The comedy called The Ladies' Cure represents the affectation of wan looks and languid glances to a very entertaining extravagance. There is, as the lady in the play complains, something so robust in perfect health, that it is with her a point of breeding and delicacy to appear in public with a sickly air. But the natural gaiety and spirit which shine in the complexion of such as form to themselves a sort of diverting industry, by choosing recreations that are exercises, surpass all the false ornaments and graces that can be put on by applying the whole dispensary of a toilet. A healthy body, and a cheerful mind, give charins as irresistible as inimitable. The beauteous Dyctinna, who came to town last week, has, from the constant prospect in a delicious country, and the moderate exercise and journeys in the visits she made round it, contracted a certain life in her countenance, which will in vain employ both the painters and the poets to represent. The becoming negligence in her dress, the severe sweetness of her looks, and a certain innocent boldness in all her behaviour, are the effect of the active recreations I am talking of.
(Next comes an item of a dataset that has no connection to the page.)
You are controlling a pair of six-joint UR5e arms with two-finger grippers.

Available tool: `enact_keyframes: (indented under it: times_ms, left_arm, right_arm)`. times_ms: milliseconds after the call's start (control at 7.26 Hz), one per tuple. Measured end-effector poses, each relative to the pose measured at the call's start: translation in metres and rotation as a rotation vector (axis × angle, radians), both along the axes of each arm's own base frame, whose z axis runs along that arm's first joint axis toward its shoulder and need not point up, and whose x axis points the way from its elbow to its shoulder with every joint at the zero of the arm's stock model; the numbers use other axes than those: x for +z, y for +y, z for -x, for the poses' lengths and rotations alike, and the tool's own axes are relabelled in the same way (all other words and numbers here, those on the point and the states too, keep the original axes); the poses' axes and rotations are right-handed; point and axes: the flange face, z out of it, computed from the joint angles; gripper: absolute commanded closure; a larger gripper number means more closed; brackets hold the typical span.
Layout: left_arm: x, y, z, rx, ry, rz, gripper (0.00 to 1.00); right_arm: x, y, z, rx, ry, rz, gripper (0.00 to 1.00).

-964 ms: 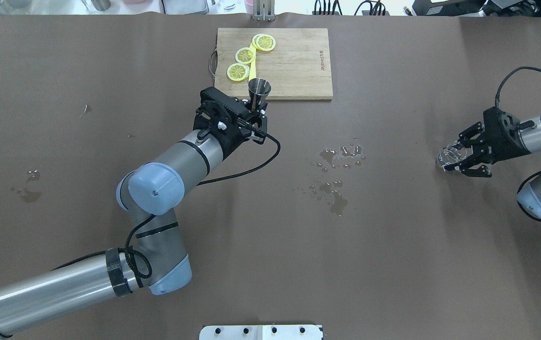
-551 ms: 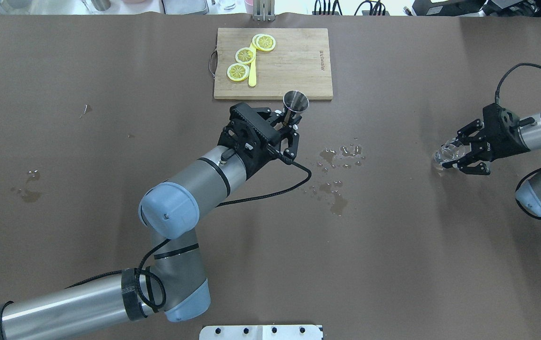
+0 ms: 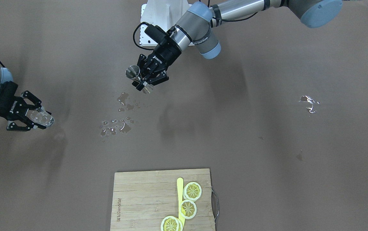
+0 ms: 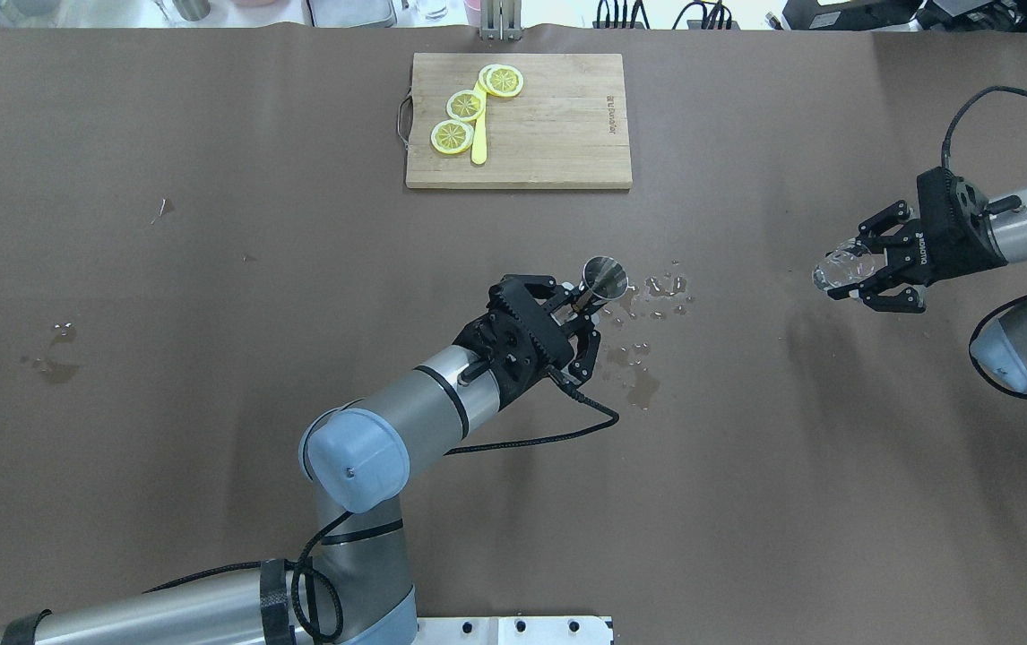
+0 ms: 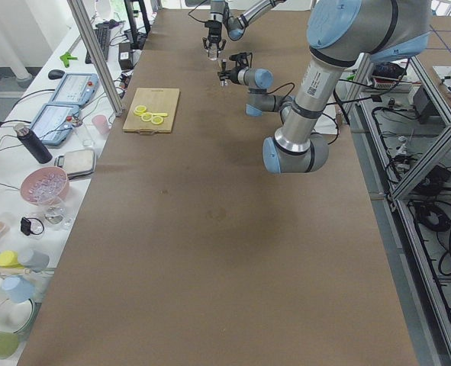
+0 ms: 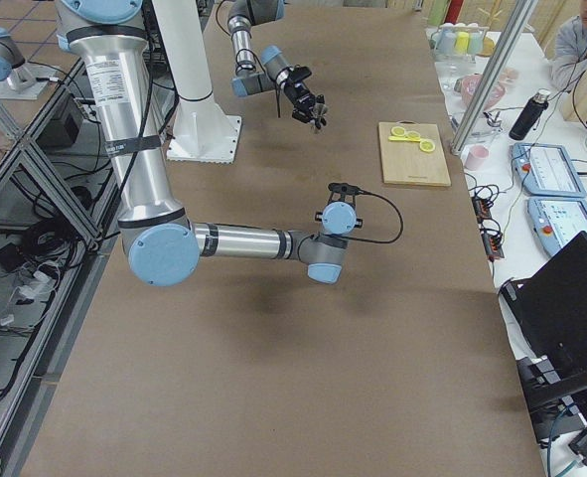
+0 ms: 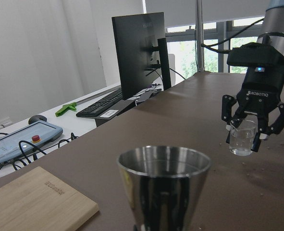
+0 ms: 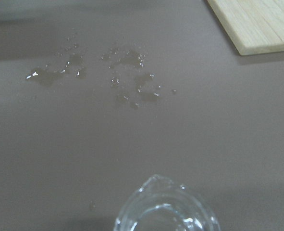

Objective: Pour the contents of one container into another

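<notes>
Jigger (image 4: 605,273) gripped in left jaws, now nearer glass (image 4: 839,269), perhaps lifted, in right jaws

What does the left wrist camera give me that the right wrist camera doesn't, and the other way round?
Only the left wrist camera: the metal cup up close, the right gripper shut on the glass, and a monitor and keyboard beyond the table edge. Only the right wrist camera: the main water spill on the table, seen from above. Both: the glass (side-on in one, just its rim in the other), a corner of the cutting board, and the brown table.
</notes>
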Motion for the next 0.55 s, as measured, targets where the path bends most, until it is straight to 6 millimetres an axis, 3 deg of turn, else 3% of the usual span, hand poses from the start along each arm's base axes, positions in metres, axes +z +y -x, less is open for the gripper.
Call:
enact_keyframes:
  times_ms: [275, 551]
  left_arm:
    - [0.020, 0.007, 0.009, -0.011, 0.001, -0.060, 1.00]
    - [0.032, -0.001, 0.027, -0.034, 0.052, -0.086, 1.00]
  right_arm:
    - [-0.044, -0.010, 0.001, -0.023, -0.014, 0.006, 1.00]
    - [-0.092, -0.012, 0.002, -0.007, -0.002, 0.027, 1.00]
But instead of such, or any other as innocent and
pleasing method of passing away their time with alacrity, we have many in town who spend their hours in an indolent state of body and mind, without either recreations or reflections. I am apt to believe there are some parents imagine their daughters will be accomplished enough, if nothing interrupts their growth, or their shape. According to this method of education, I could name you twenty families, where all the girls hear of, in this life, is, that it is time to rise and come to dinner, as if they were so insignificant as to be wholly provided for when they are fed and clothed.
It is with great indignation that I see such crowds of the female world lost to human society, and condemned to a laziness, which makes life pass away with less relish than in the hardest labour. Palestris, in her drawing-room, is supported by spirits to keep off the returns of spleen and melancholy, before she can get over half of the day for want of something to do, while the wench in the kitchen sings and scours from morning to night.
The next disagreeable thing to a lazy lady, is a very busy one. A man of business in good company, who gives an account of his abilities and despatches, is hardly more insupportable than her they call a notable woman, and a manager. Lady Good-day, where I visited the other day, at a very polite circle, entertained a great lady with a recipe for a poultice, and gave us to understand, that she had done extraordinary cures since she was last in town. It seems a countryman had wounded himself with his scythe as he was mowing, and we were obliged to hear of her charity, her medicine, and her humility, in the harshest tone and coarsest language imaginable.